Personal information
- Date of birth: 9 July 1981 (age 44)
- Place of birth: Belgrade, SFR Yugoslavia
- Height: 1.74 m (5 ft 8+1⁄2 in)
- Position: Midfielder

Youth career
- 1990–1995: Partizan
- 1995–2000: OFK Beograd

Senior career*
- Years: Team / Apps / (Gls)
- 2000–2001: OFK Beograd / 7 / (0)
- 2001–2002: Mladenovac
- 2002–2004: Mladost Lukićevo / 67 / (12)
- 2005: Proleter Zrenjanin
- 2005: Hajduk Kula / 13 / (0)
- 2006: Kryvbas Kryvyi Rih / 8 / (0)
- 2006–2011: Tavriya Simferopol / 148 / (18)
- 2012: Oleksandriya / 9 / (0)
- 2012–2018: Zorya Luhansk / 137 / (23)

Managerial career
- 2018–2019: Zorya Luhansk (scout)
- 2020: Zorya Luhansk (U19 assistant)
- 2022: Železničar Pančevo (assistant)
- 2023: Radnički Beograd (assistant)
- 2023–2025: Mynai
- 2025: Vorskla Poltava
- 2025–: Gagra

= Željko Ljubenović =

Serbian footballer

Željko Ljubenović (Жељко Љубеновић; born 9 July 1981) is a Serbian professional football coach and a former player who played as a midfielder who currently works as the manager of Erovnuli Liga club Gagra.

After playing almost exclusively for second-tier clubs in his homeland, Ljubenović spent most of his footballing career in Ukraine, representing four clubs and amassing over 250 appearances in the country's top league.

==Career==
===Playing===
Born in Belgrade, Ljubenović started as a trainee at Partizan in 1990. He spent five years in the club's youth setup before switching to OFK Beograd in 1995. After completing his formation, Ljubenović made his senior debut with the Romantičari in the 2000–01 First League of FR Yugoslavia.
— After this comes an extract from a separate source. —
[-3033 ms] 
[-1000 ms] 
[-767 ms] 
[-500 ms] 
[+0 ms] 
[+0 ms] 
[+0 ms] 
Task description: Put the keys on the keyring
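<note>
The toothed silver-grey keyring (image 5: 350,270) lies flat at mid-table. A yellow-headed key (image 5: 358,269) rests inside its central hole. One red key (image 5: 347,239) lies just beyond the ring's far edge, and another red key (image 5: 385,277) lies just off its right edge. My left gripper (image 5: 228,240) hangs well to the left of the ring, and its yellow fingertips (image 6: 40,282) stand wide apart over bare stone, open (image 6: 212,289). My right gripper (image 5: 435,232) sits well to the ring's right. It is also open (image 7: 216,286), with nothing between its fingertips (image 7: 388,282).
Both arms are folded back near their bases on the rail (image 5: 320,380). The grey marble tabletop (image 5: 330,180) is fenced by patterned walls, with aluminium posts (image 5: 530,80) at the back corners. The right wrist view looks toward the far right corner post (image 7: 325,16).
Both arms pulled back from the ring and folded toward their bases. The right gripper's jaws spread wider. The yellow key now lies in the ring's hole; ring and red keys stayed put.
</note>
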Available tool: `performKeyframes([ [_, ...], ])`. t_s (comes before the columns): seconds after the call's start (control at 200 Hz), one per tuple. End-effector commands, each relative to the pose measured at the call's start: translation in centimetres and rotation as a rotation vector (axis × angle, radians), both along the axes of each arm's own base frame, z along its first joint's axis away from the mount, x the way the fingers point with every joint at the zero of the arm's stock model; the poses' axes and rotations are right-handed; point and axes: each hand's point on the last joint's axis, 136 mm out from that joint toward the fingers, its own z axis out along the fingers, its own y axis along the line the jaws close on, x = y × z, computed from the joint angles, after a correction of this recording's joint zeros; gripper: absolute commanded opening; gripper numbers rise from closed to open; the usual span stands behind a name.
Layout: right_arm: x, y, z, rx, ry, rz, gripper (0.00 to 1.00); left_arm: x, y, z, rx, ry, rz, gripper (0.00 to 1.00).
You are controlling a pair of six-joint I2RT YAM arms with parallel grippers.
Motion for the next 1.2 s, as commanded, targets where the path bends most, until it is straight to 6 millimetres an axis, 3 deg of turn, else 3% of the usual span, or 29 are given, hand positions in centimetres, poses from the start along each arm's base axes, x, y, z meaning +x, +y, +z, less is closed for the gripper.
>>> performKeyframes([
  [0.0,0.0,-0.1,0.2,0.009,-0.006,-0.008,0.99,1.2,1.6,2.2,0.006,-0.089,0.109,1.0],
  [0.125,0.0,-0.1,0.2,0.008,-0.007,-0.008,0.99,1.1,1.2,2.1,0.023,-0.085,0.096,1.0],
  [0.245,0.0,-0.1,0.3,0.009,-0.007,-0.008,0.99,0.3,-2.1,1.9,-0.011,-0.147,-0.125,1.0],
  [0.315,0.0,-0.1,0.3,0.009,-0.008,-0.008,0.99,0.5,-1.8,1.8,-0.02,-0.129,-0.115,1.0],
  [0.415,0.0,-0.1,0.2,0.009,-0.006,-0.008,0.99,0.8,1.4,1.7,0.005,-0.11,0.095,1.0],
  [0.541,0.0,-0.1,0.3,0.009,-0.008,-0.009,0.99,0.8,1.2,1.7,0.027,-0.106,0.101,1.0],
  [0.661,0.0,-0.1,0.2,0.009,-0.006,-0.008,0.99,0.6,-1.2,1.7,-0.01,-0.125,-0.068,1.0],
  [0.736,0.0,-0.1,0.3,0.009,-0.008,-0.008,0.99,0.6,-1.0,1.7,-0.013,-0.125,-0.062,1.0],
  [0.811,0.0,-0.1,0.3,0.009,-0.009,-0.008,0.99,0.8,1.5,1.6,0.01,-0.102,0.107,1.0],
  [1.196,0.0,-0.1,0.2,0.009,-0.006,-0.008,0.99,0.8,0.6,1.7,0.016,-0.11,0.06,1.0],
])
He subsequently played for Second League clubs Mladenovac, Mladost Lukićevo, and Proleter Zrenjanin. In the summer of 2005, Ljubenović signed with top-flight side Hajduk Kula. He spent just half a season there before transferring abroad.

In the 2006 winter transfer window, Ljubenović moved to Ukraine and signed with Kryvbas Kryvyi Rih. He switched clubs the following summer and joined fellow top-tier club Tavriya Simferopol. Over the next five and a half years, Ljubenović played regularly for the side and recorded nearly 200 appearances in all competitions. He left the club midway through the 2011–12 season, eventually joining another Premier League side, Oleksandriya. In the summer of 2012, Ljubenović signed with Zorya Luhansk. After 6 seasons in Zorya, he retired in May 2018. In July 2018 Zorya's general director Serhiy Rafailov announced that Ljubenović will work in the club as scout in Balkan region.

===Coaching===
In 2020, Ljubenović was on the coaching staff of the Zorya junior squad that was competing at the UPL under-19 competitions.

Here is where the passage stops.